Leicester B. Holland was born in Louisville, KY, the son of Dr. James W. and Mary Boggs (Rupert) Holland. His father was at one time dean of the Jefferson Medical College; and when the younger Bodine graduated from William Penn Charter School in Philadelphia in 1898, he intended to follow his father in the profession of medicine. Architecture soon won him away, however; and after receiving a B.S. from the University of Pennsylvania in 1902, he gained his B.S. in Architecture in 1904, subsequently receiving his M.A. in 1917 and his Ph.D in 1919, all from the University of Pennsylvania. His apprenticeship in architecture was served chiefly with Wilson Eyre in Philadelphia and with the Boston firm of Cram, Goodhue & Ferguson; but by 1907 he and Carl Howell had established the partnership of Howell & Holland, an arrangement which would endure some five years before Holland began to pursue with enthusiasm his interest in archaeology, an interest which would eventually carry him away from the design aspects of the architectural profession.
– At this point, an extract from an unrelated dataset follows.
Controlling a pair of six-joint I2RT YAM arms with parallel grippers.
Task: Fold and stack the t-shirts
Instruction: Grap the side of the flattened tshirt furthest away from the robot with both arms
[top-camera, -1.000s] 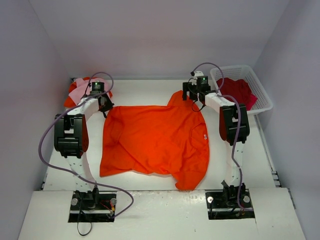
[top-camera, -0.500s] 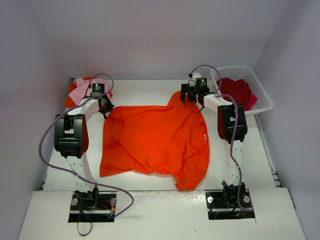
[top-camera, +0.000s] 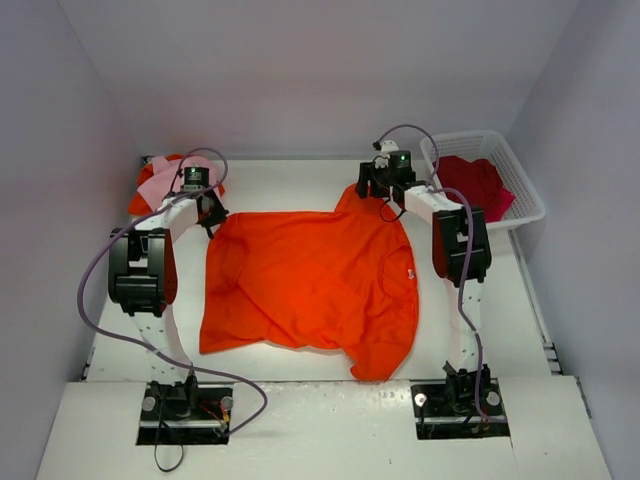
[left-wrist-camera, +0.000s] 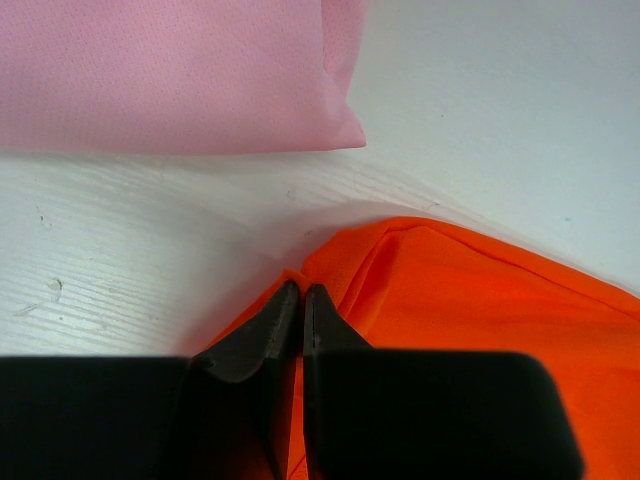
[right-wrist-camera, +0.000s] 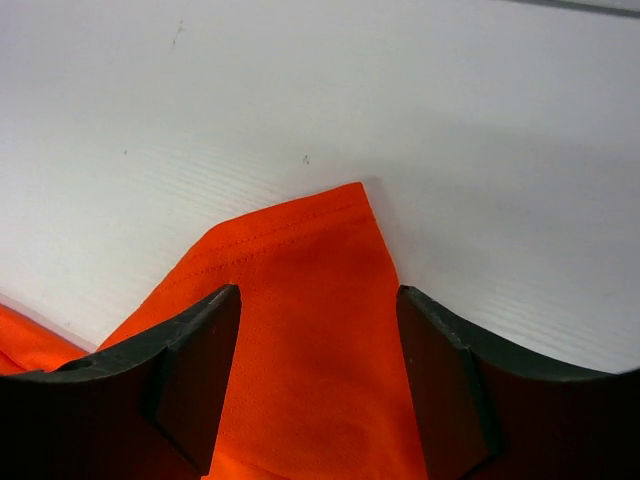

From 1913 to 1946 Holland was a member of the faculty of the University of Pennsylvania, at the same time serving as Chief of the Division of Fine Arts and holder of the Carnegie Chair at the Library of Congress. From 1945 to 1946 he was a lecturer in classical archaeology at Bryn Mawr College and from 1946 to 1947 an architect with the Corinth excavations of the American School in Athens.

Holland had joined the AIA in 1913 and later became a fellow of the Institute. He was also a member of the Philadelphia Sketch Club and of the Archaeological Institute of America.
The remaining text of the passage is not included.